BEGIN

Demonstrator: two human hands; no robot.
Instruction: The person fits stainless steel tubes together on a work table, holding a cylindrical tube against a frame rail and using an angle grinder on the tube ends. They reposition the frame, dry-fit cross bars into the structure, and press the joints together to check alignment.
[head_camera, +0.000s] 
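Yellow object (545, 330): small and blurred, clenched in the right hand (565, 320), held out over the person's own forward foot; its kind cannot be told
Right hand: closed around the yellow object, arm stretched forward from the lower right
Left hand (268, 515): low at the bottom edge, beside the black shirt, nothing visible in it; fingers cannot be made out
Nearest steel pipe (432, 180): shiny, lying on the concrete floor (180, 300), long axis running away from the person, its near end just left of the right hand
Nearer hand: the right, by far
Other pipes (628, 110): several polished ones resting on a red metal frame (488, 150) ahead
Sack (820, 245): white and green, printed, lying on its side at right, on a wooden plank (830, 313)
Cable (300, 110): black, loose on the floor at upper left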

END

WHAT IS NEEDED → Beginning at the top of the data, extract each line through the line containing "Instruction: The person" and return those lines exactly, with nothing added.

ANSWER BOX →
Demonstrator: two human hands; no robot.
Instruction: The person fits stainless steel tubes together on a work table, holding a cylindrical tube against a frame rail and using an angle grinder on the tube ends. They reposition the frame, dry-fit cross bars into the structure, and press the joints together to check alignment.

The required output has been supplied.